The sternly walled-in character of Knole would discourage a burglar, just as it was intended to give pause to any hostile visitor; for the times when it was built were halting between the necessity for fortresses and the liking for magnificence and display. Thus Knole partakes of the character of both castle and palace.
XIX
No armed guard meets you now: only a porter. There are many kinds of porters. There is the fish-porter of Billingsgate; there are also the railway-porter and the warehouse-porter, to name none others; but it is unthinkable to class the porter of Knole with these. Porters, I should suppose, by the etymology of their name, to be bearers of burdens, carriers, humpers of grievous loads; but this dignified person is rather of the bank-porter variety, own brother to those of the Bank of England, and carries nothing but a highly respectable suit of clothes and an aristocratic air. I am quite sure he is more dignified than even Lord Sackville himself, and his portly presence, his black swallow-tailed coat, his silk hat, and his red waistcoat give a more soothing effect of the permanence of things than even the grey walls of Knole can manage to impart.

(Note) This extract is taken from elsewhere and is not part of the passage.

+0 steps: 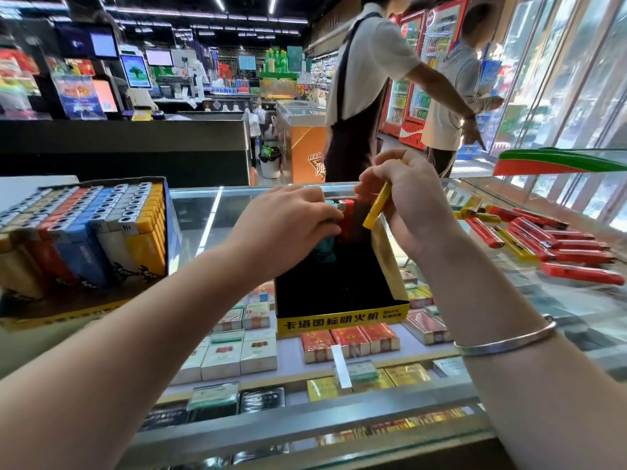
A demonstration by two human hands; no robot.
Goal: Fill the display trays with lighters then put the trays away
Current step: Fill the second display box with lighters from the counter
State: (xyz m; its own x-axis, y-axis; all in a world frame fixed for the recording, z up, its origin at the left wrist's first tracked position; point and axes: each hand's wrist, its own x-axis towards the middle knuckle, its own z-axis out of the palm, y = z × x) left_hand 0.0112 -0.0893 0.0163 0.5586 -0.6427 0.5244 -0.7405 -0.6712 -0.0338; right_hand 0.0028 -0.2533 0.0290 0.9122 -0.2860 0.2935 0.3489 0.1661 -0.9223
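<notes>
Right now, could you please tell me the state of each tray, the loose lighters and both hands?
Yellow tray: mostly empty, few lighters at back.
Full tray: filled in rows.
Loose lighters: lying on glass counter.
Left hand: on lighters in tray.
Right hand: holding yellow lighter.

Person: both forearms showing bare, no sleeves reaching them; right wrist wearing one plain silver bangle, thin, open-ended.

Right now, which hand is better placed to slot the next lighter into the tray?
The right hand: it already holds a yellow lighter just above the tray.
</notes>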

The porter’s lodge itself is a little museum of antiquities. There are the flint-lock muskets, the torch-holders, the brass-bound leather skullcaps, the cartridge-boxes, halberds, and other weapons of offence and defence belonging to the Earls and Dukes of Dorset from Jacobean to Mid-Georgian times: necessary equipments for the bodyguard of my lords and their visitors in those “good” old days. Here, too, you see the ancient horn-lanterns and the silver maces that were part of the display and the feeble illumination of those trains; and on the whole you are very glad that this is the twentieth century, and that these are outworn relics whose use has long since passed.
The gatehouse tower and porter’s lodge lead into the first, or Green Court, one of the seven quadrangles included within the group of buildings, and so called from its lawns and to distinguish it from the next, flagged with pavement, and styled the Stone Court. The first is graced by two classic bronze statues: the “Venus Anadyomene” and the “Gladiator Repellens.” The Stone Court leads by an insignificant loggia, supported on Jacobean pillars, to the Great Hall, built between the years 1603-8 by that magnificent person the first Earl of Dorset, who in all those years gave constant employment to two hundred men, in his alterations and repairs, and spent £20,000 on furnishing a bedroom for the expected visit of James the First to him.

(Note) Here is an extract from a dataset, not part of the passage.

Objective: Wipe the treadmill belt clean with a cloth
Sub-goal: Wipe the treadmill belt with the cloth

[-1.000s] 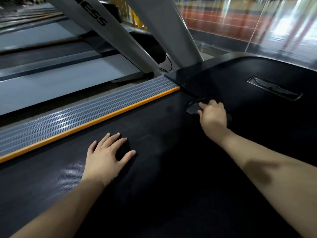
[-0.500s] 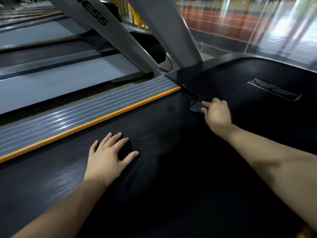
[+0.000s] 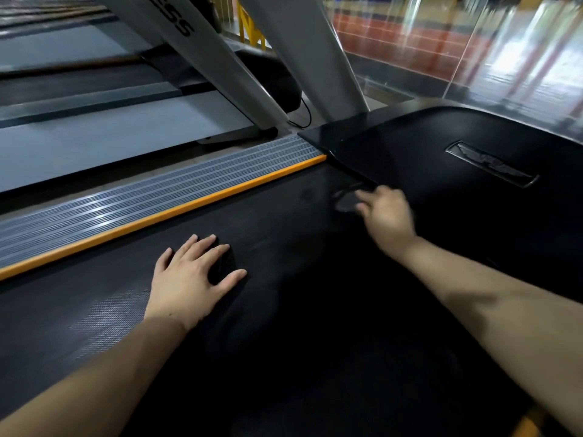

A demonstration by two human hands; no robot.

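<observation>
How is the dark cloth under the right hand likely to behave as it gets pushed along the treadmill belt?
The cloth looks small and bunched beside the right hand, so it is probably floppy and light. The belt shows a fine textured weave, so the cloth will likely drag rather than glide. Motion blur hides its exact shape.

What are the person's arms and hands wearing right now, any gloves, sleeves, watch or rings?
Nothing visible. Both forearms are bare as far as the frame shows, with no sleeve edge in view. The left hand has no glove, ring, watch or wristband. The right hand is motion-blurred, but it too looks ungloved, with a bare wrist; small items such as a ring cannot be ruled out there.
</observation>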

The Great Hall was the banqueting-room. It has a boldly carved oak screen, in the characteristic Jacobean taste, but painted and grained, in some barbaric period, to resemble oak! Oak, you will observe, painted to resemble itself! To paint the lily and to gild refined gold were no greater works of supererogation. It is difficult to understand why it was done, here and elsewhere.
Ascending by the Painted Staircase, you come, in succession, to the Ball-room, the Reynolds Room, the Cartoon Gallery, the King’s Bedroom, the Chapel Room, Organ Room, Brown Gallery, Lady Betty Germaine’s rooms, old Billiard-room, Spangled Bedroom, Crimson Drawing-room, and so forth; seventeen in all, filled with the most wonderful old furniture, gigantic bedsteads, priceless china, paintings by the most revered masters, and portraits of a long dignified line of Sackvilles, Earls and Dukes of Dorset: great gentlemen and great patrons of the arts.
THE STONE COURT, KNOLE.
There they hang; rows of them. Grave-faced, dignified personages, whom not all the feminine frippery that characterised masculine costume in Elizabethan, Carolean, and Jacobean times can make look foolish. They look responsible persons, weighted with the mellow gravity that could not well be absent in times when the headsman’s axe was an institution. But they could not all be so wise as they look; something—and that not in small or grudging measure—must be due to courtly palettes. The thought is treason towards the Muse of History, of course; but surely we of this day, rich as we are in the little tin gods of politics, have not the monopoly of them, and may find an invertebrate Balfour or so amid these reverend seigneurs who look so inscrutably wise.